Als nächsten Schritt bauen die Wissenschaftler im Labor die Bedingungen in der Mundhöhle nach, mit künstlicher Mundschleimhaut und zahlreichen Bakterienarten. Bundesweit erhalten mehr als eine Million Patienten im Jahr Dentalimplantate, knapp 400.000 orthopädische Prothesen. Abhängig von der Implantatart entstehen bei 5 bis 20 Prozent der Träger über kurz oder lang Infektionen. Implantatverlust, erneute Operationen mit manchmal lebensbedrohlichen Konsequenzen können die Folge sein.   

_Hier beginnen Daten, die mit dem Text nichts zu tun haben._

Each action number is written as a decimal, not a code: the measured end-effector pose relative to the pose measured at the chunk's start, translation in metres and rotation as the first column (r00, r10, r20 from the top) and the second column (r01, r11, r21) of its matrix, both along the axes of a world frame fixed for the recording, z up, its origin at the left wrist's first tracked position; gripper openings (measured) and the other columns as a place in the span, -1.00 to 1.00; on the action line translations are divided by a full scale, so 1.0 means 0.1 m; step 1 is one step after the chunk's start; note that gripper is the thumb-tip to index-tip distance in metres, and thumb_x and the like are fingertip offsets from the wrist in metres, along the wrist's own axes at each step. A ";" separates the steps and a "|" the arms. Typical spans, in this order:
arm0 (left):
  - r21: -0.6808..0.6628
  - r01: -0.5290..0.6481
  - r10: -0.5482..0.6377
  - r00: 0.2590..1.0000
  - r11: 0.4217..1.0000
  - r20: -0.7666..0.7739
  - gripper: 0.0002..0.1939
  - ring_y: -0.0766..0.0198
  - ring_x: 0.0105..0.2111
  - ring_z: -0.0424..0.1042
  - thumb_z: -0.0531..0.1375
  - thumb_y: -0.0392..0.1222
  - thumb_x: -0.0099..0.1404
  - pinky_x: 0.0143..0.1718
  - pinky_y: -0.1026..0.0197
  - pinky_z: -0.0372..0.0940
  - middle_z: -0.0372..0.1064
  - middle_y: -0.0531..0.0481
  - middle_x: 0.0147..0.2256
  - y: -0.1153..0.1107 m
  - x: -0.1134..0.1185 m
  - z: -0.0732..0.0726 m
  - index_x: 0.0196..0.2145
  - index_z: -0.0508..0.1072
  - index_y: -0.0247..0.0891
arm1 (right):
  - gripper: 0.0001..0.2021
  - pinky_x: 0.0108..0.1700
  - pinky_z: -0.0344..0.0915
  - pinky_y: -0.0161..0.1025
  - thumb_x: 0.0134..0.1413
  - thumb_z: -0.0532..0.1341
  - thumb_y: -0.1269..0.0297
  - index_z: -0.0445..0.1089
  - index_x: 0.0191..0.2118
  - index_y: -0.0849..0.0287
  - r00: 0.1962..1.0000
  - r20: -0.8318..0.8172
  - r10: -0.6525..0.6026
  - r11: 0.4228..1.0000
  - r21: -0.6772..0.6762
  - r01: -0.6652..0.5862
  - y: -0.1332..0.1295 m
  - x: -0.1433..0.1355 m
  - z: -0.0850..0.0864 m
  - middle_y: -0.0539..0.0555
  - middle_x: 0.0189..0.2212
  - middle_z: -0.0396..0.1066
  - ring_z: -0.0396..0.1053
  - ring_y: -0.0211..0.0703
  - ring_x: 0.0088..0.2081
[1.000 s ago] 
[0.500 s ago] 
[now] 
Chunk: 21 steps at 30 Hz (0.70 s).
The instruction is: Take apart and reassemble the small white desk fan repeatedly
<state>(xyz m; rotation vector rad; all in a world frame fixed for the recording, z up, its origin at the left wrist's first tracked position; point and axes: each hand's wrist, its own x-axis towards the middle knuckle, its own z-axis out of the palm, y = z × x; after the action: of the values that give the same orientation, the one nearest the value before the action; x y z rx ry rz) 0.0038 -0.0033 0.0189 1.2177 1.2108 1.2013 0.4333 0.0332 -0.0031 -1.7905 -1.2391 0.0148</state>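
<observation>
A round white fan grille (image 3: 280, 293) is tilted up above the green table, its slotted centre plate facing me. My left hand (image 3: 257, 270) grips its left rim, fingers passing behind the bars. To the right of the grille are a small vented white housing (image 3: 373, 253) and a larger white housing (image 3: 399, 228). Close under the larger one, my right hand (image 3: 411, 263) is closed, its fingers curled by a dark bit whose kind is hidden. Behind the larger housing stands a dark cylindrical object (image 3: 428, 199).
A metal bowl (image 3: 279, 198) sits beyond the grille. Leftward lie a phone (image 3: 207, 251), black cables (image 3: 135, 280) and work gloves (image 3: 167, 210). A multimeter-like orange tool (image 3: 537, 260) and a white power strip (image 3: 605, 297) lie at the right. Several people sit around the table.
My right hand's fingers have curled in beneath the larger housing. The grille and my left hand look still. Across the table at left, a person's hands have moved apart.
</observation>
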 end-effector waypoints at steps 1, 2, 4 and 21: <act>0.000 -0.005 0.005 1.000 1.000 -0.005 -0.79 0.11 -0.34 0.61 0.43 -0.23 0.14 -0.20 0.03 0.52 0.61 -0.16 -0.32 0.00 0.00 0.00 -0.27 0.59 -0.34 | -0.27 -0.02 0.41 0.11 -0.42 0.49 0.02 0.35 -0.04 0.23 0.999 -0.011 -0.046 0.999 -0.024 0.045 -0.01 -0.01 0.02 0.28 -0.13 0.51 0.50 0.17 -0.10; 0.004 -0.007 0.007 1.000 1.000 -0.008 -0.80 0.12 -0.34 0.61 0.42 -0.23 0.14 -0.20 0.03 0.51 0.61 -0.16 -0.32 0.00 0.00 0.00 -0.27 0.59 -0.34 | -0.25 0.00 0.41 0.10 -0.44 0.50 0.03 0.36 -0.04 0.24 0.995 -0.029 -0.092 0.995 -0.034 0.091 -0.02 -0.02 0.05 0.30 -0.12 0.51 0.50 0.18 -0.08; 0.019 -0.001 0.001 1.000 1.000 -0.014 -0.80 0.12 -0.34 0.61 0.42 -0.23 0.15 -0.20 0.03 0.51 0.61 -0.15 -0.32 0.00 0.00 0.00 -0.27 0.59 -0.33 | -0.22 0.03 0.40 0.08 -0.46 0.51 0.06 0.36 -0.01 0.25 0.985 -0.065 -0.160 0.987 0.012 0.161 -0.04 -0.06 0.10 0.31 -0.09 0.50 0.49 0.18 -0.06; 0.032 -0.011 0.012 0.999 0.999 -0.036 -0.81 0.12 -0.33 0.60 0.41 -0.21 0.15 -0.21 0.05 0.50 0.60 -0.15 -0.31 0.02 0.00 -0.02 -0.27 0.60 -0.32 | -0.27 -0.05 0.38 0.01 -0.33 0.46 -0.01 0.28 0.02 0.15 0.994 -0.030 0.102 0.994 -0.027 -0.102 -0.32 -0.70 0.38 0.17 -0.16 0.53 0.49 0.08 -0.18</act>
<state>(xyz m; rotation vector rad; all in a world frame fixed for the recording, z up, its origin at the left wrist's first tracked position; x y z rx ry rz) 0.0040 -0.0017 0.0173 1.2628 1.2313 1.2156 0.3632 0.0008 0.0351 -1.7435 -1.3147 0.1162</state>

Die VHV-Stiftung fördert dieses sowie ein weiteres Projekt am Nife drei Jahre lang mit 300.000 Euro. Die zweite Gruppe um MHH-Herzspezialist Prof. Axel Haverich entwickelt  Kapillarnetzwerke für künstliche Gewebe. Die Wissenschaftler bauen aus körpereigenem Patientenblut künstliche biologische Blutgefäße auf, an denen sich feinverästelte Kapillare bilden. Ziel ist es, damit zum Beispiel abgestorbenes Herzmuskelgewebe zu ersetzen. „Bisher haben wir beim Züchten von Organen das Problem, dass in den tieferen Gewebeschichten die sehr feine Blutgefäße zur Sauerstoffversorgung fehlen“, erläutert Prof. Mathias Wilhelmi. Der Blutbestandteil Fibrin, der bei Verletzungen Wunden schnell schließt, dient jetzt als Grundstoff für ein Gefäß, an dem die Forscher die Kapillarbildung anregen.

„Solche Entwicklungen können wir nur an einem interdisziplinären Zentrum wie dem Nife erreichen“, unterstreicht Stiesch. Am Nife arbeiten Mediziner, Chemiker, Physiker, Biologen und Ingenieure aus Leibniz-Universität, MHH, Tierärztlicher Hochschule und Einrichtungen wie dem Laserzentrum zusammen.